I've been running qwen3-5-9b-q4-k-m and qwen3-6-27b-q6-k simultaneously on an Intel Arc Pro B70 with a lot of success.

https://github.com/cptskippy/battlemage-llm-gateway

Opencode has been a huge productivity accelerator. I have two Hermes agents that I'm training to support my workflow with pretty good success. One is a personal assistant who manages my backlog and keeps me on task, follows up with me on items, and will put together research briefs. The other I use a general purpose coder and research and it's about 50:50 with the tasks I've given it. In fairness though, the task it failed at left me scratching my head to figure out as well.

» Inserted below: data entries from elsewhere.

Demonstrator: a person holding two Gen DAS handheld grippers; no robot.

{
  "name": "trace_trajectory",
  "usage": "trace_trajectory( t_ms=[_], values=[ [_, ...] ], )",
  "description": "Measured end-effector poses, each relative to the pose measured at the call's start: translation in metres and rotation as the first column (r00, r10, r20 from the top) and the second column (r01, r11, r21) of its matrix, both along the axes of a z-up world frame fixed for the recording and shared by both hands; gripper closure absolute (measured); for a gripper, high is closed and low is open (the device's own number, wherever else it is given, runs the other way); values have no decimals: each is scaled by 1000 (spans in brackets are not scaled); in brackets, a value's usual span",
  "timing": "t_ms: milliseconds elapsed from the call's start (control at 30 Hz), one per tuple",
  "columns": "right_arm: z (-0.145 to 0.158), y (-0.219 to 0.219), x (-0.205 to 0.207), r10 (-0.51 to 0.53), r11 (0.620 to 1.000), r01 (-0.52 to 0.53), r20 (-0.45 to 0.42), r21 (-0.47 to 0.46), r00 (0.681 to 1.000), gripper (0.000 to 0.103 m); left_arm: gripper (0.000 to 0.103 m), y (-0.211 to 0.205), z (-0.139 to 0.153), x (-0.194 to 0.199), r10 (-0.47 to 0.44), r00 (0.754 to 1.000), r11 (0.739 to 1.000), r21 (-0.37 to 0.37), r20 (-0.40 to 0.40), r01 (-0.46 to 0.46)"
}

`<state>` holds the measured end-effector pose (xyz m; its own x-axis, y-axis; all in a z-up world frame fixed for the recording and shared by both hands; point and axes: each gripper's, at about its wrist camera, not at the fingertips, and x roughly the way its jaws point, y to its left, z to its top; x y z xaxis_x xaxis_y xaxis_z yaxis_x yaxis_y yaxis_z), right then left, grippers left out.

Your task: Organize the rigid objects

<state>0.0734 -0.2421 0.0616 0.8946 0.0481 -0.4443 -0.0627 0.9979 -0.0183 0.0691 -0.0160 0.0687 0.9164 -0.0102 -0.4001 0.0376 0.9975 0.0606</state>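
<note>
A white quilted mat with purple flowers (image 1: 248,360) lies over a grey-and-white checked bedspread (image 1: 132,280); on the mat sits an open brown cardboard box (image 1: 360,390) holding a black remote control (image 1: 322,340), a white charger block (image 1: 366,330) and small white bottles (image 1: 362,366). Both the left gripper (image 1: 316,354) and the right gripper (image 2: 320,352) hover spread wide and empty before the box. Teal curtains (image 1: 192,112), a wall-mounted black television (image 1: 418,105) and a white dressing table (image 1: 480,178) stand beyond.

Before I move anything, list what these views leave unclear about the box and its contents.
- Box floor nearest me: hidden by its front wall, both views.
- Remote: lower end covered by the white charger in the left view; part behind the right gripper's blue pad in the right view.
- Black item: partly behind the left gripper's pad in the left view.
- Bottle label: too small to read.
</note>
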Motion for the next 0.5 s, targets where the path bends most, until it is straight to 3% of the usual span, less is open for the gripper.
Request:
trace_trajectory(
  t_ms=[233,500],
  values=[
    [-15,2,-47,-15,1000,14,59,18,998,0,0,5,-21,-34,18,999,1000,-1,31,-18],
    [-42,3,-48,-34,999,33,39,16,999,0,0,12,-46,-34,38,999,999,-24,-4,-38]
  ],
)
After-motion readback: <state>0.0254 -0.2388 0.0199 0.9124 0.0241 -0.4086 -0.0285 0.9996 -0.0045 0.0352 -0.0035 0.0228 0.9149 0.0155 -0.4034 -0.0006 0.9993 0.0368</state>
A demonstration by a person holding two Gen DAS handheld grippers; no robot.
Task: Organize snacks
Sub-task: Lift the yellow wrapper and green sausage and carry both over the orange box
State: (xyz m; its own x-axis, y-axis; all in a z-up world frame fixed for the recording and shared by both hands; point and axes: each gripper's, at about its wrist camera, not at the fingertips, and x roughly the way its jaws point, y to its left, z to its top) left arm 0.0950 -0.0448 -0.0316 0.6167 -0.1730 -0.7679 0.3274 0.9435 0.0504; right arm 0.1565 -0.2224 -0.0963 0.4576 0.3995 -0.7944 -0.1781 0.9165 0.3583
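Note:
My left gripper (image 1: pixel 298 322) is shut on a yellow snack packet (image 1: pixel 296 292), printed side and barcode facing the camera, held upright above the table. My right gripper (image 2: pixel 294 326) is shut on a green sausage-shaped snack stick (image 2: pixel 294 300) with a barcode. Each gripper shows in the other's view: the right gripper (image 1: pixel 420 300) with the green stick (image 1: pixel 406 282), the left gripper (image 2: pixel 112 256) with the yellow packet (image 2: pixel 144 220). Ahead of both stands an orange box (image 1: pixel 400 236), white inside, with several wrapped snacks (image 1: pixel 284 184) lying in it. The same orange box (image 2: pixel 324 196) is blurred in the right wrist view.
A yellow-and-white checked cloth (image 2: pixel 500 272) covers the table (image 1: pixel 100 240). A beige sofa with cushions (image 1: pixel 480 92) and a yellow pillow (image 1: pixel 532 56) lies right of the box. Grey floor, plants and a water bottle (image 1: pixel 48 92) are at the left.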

Interesting setup, thx for sharing.

How many tokens/sec do you get with 27b? Are you using MTP?

Does Intel make decent GPUs now? I must be out of the loop...

They released a few good value GPUs for LLM inference about a year ago: more memory than AMD and NVIDIA consumer GPUs, not too expensive, but also not great tokens/watt.

I am not sure whether you can find those in stock anywhere.

I'm using an Intel Arc Pro B70 which has 32 GB of VRAM. It's estimated to get ~35-45 t/s at $21-27 $/t/s. An RTX 5090 is ~61 t/s at ~$33 $/t/s.

So in terms of raw power Nvidia is effortlessly still king, but in price-to-capacity Intel is best in class.

Intel's Battlemage GPUs also natively support SR-IOV and GPU partitioning which allows you to isolate workloads. This is useful in homelab environments if you have workloads that benefit from GPU acceleration. I was able to split the B70 into 4 virtual GPUs and hand them out to Frigate NVR, Plex, and other workloads.

What's the value running the smaller model too? Why not just the big model for everything? I note both are dense, as well.

Tokens per second. The difference between 8B and something like 16B is not as big as you might think in practical usage and 8B is a lot faster and interactive than 16B but there are certain things where it is useful to farm it out to the large model.

Agree. For local coding help, latency often matters more than raw benchmark quality. A slightly weaker model that answers immediately changes how often you reach for it.

Exactly this.

Creating conversation titles and parsing HTML/JSON don't benefit from 27B models.

The B70 can run both models comfortably side-by-side so it makes better use of time and resources.